Police in Sydney Mines, Nova Scotia, raided their own Christmas party for not
having a license to serve liquor.

Tommy Cribbs, the sheriff of Dyer County, TN, was arrested in Van Buren, MO,
after police noticed his car in the parking lot of a local motel. A car of that
description had been used in the theft of 2 sheep from a nearby farm. Officers
who were questioning people at the motel were led to Cribbs after a sheep was
thrown from the window of his room.

A professor of chemistry wanted to teach his 9th grade class a lesson
about the evils of liquor, so he produced an experiment that involved a
glass of water, a glass of whiskey, and two worms.

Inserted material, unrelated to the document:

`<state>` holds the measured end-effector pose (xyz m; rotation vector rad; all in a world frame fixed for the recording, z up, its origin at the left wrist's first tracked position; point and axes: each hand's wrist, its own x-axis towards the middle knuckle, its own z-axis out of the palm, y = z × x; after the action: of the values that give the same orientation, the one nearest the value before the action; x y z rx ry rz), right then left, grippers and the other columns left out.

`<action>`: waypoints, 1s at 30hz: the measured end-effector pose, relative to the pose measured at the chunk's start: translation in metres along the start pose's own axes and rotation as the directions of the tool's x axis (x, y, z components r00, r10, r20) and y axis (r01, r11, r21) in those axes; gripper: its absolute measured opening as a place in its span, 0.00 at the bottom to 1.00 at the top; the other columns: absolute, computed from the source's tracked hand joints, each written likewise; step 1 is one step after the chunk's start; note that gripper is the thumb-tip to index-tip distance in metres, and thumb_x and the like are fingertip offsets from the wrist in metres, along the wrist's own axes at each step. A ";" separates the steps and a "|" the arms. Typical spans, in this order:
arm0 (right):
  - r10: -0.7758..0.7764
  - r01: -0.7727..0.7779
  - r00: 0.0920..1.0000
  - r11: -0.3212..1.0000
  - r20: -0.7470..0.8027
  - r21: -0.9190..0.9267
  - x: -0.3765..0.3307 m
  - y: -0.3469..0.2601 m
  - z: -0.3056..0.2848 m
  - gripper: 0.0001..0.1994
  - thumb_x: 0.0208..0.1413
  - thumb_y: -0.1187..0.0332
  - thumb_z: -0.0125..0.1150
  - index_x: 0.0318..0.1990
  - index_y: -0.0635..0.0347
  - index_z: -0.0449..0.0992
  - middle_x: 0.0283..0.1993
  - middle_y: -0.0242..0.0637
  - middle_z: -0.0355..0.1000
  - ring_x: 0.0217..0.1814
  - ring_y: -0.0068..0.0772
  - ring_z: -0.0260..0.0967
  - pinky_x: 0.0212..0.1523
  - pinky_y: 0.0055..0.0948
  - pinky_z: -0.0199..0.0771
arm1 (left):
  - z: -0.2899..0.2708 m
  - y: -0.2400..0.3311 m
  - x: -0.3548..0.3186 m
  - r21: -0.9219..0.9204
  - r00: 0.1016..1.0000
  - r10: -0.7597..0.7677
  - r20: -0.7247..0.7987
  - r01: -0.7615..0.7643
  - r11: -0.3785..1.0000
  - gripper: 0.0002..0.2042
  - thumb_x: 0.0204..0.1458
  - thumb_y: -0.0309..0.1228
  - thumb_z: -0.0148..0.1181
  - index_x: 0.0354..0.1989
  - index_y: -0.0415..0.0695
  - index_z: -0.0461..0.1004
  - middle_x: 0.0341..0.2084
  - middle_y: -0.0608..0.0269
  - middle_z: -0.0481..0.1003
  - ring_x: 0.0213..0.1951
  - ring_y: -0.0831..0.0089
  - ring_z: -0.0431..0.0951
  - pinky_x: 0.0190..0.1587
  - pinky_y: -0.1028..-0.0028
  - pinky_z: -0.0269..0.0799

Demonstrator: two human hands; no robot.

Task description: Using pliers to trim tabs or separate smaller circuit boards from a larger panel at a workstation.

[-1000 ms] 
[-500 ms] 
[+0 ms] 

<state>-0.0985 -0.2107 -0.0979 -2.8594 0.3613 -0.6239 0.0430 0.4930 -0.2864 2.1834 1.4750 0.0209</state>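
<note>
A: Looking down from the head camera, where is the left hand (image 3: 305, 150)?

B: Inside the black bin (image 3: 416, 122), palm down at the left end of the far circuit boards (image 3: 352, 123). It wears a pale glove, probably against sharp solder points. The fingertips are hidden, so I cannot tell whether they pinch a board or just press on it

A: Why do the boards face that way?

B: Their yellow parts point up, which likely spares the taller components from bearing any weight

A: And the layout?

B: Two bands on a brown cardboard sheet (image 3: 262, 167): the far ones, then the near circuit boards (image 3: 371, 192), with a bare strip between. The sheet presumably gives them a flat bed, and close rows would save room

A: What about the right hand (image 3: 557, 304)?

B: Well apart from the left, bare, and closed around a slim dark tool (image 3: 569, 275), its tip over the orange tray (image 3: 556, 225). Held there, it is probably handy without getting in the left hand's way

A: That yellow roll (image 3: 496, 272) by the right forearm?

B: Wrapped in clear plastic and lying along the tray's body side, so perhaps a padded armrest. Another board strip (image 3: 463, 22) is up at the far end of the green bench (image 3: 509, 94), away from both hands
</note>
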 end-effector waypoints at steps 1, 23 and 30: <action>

"Now, class. Observe closely the worms," said the professor putting a
worm first into the water. The worm in the water writhed about, happy
as a worm in water could be.
The second worm, he put into the whiskey. It writhed painfully, and
quickly sank to the bottom, dead as a doornail.
"Now, what lesson can we derive from this experiment?" the professor
asked.
Scott, who naturally sits in back, raised his hand and wisely,
responded, "Drink whiskey and you won't get worms."